EXERCISE OBJECTIVE: Every line of the following records that includes "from" should be copied.

#### MATERIAL SHOWN ####

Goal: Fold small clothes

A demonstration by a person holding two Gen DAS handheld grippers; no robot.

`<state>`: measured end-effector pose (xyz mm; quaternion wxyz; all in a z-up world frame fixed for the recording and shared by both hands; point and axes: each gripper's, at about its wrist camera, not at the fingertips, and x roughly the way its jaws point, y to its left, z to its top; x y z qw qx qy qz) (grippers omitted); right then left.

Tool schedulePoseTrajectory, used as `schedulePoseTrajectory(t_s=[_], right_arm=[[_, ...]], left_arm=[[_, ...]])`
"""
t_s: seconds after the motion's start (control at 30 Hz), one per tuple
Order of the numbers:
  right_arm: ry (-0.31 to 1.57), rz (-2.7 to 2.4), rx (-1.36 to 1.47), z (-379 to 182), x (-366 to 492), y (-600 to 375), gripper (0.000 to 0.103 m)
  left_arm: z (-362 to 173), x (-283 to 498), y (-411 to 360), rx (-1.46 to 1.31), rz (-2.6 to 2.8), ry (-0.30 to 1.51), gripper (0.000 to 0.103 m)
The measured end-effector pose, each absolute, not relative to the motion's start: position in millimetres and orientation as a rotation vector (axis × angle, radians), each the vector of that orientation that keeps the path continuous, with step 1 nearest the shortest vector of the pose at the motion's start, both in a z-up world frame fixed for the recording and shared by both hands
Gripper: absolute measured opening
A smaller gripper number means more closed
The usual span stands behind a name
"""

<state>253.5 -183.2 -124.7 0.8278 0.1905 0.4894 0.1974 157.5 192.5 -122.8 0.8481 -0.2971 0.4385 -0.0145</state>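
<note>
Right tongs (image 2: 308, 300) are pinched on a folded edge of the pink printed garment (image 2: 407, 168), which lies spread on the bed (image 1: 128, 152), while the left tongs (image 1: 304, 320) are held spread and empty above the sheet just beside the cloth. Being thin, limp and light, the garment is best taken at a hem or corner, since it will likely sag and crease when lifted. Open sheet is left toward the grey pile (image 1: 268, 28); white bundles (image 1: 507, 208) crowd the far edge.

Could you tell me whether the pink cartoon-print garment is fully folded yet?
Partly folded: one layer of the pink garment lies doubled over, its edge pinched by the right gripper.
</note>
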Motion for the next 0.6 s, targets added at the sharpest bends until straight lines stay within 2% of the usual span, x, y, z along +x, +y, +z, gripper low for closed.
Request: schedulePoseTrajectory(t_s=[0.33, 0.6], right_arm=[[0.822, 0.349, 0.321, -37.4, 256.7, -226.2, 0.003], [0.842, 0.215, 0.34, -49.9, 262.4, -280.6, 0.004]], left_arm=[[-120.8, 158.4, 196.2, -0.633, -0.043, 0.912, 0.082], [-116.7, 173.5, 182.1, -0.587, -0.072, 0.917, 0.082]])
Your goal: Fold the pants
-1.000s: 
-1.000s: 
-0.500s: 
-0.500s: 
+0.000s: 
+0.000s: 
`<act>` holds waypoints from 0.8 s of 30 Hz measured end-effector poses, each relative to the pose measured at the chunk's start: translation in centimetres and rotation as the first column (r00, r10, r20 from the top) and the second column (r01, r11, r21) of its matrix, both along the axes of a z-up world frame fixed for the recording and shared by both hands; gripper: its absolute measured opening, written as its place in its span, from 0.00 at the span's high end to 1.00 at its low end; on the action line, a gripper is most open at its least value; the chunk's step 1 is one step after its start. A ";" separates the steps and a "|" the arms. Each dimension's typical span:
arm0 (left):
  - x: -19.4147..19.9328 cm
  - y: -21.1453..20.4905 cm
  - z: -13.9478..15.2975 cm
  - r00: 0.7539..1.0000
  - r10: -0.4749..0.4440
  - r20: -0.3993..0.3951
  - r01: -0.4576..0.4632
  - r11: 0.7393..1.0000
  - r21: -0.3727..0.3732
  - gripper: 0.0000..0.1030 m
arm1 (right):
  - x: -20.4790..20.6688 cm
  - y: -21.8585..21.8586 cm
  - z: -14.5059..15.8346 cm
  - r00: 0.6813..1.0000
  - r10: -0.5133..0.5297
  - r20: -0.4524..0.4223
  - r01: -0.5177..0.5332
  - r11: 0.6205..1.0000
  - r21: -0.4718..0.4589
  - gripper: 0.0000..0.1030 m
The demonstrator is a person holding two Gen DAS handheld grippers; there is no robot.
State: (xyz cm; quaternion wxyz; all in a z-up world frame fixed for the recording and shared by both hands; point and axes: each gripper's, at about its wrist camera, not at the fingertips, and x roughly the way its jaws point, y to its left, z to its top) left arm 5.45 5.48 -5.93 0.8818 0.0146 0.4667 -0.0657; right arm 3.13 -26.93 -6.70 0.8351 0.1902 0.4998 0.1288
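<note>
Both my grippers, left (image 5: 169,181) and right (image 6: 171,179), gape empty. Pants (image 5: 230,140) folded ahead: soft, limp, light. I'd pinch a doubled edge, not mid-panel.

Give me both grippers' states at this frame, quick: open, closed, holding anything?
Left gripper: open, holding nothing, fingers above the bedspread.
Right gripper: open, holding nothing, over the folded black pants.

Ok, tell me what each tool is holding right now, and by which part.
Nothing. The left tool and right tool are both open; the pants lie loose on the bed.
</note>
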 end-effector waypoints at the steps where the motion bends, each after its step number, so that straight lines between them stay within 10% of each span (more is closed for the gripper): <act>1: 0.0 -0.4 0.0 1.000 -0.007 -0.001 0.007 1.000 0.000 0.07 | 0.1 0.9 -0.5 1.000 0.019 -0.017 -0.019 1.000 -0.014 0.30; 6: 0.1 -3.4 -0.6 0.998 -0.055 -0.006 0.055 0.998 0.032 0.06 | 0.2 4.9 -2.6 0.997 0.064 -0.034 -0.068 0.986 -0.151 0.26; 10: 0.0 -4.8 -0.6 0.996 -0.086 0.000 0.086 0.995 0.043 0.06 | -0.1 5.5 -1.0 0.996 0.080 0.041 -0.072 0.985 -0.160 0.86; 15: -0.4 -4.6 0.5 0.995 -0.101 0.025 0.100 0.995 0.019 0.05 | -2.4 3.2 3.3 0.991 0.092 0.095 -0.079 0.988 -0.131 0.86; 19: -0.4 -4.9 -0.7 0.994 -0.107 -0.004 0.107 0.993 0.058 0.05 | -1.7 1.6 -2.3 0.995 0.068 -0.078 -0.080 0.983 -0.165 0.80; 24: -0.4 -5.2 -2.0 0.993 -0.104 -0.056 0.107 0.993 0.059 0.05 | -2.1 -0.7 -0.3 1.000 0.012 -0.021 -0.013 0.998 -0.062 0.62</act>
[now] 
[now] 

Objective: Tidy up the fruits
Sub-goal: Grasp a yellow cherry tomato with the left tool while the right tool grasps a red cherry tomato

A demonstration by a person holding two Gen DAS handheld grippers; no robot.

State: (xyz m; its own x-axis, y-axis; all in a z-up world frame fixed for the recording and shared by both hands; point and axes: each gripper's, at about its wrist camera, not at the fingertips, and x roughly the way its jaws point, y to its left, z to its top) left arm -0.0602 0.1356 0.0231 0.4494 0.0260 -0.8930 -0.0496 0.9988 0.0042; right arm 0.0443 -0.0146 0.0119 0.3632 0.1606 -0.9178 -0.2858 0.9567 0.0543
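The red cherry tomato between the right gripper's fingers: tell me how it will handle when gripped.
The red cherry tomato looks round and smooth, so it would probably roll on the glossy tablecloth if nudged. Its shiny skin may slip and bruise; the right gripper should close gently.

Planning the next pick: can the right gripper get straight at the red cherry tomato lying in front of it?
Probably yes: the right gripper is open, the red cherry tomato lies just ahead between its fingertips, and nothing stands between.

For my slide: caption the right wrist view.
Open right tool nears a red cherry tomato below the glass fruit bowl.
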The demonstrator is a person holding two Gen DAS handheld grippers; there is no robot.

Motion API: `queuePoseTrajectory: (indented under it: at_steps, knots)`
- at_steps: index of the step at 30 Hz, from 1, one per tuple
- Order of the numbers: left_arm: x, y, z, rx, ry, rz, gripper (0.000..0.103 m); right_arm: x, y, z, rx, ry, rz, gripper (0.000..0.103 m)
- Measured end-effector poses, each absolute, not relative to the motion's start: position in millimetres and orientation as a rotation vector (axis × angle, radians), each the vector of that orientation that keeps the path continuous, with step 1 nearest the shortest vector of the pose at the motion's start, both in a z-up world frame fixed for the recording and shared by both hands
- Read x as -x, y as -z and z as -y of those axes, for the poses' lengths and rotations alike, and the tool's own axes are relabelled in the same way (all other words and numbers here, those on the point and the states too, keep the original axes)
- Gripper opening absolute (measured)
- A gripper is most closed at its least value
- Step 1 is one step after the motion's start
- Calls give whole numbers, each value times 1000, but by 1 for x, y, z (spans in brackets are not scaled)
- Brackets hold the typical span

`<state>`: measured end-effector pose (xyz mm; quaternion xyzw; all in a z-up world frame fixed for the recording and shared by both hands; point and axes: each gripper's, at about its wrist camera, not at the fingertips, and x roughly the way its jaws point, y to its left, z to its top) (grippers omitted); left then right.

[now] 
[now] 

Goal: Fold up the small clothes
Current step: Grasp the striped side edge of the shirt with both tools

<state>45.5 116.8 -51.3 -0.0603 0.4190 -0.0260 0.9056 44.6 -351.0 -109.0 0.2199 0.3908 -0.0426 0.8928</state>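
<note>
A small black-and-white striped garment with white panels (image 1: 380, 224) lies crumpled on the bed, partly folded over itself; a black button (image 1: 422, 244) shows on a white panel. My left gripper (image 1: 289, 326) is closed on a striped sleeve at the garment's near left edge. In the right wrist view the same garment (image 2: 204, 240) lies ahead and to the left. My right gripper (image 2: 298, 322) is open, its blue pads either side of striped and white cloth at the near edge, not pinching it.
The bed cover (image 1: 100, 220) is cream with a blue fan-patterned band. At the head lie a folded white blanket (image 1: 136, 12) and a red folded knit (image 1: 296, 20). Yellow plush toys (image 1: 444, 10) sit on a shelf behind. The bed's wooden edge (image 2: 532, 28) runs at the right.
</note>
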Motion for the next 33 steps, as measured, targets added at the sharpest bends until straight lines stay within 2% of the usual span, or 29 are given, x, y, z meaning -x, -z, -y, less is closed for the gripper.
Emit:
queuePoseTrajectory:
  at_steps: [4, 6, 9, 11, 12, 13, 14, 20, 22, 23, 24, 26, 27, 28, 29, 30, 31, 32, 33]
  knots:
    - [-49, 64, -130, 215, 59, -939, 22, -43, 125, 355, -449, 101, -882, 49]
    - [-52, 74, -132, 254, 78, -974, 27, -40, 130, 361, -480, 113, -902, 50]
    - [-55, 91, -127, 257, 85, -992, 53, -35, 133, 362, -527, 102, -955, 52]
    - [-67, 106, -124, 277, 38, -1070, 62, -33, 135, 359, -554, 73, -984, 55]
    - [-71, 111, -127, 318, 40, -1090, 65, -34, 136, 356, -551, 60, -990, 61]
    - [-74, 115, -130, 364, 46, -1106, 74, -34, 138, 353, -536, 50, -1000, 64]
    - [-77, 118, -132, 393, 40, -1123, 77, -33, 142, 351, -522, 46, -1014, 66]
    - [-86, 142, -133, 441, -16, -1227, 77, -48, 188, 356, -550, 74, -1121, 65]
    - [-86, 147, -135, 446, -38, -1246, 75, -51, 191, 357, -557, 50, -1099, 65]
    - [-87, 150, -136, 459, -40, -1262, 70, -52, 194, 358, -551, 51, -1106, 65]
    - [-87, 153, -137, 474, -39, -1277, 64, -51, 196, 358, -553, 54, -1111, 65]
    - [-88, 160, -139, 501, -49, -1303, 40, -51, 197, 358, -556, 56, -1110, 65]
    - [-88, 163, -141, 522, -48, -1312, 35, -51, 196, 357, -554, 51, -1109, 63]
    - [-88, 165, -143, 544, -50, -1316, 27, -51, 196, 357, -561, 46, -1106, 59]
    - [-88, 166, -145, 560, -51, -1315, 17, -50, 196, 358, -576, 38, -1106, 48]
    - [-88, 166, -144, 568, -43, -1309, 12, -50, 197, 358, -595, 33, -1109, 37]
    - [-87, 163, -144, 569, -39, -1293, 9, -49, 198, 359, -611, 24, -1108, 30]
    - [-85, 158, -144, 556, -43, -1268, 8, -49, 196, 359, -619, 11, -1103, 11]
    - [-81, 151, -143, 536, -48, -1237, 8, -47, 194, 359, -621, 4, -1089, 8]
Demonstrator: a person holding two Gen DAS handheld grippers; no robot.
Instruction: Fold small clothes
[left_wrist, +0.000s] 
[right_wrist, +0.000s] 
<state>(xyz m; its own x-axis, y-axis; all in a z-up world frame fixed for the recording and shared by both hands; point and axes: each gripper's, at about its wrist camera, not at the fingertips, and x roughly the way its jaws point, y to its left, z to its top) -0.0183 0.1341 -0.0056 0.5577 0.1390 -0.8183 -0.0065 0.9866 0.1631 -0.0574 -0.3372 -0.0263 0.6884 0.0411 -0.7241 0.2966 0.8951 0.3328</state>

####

EXERCISE RESPONSE:
`<act>` holds waypoints from 0.8 s of 30 Hz measured end-effector poses, each relative to the pose measured at the chunk's start: translation in centimetres and rotation as the first column (r00, r10, r20 from the top) and the second column (r01, r11, r21) of its matrix, both along the axes of a z-up world frame fixed for the recording and shared by both hands; gripper: its absolute measured opening, written as its place in its span, from 0.00 at the span's high end to 1.00 at its low end; on the action line, a gripper is most open at its least value; the chunk's step 1 is one step after its start. A ";" separates the steps and a "|" the arms. Each dimension's typical span:
- at_steps: index of the step at 30 Hz, from 1, one per tuple

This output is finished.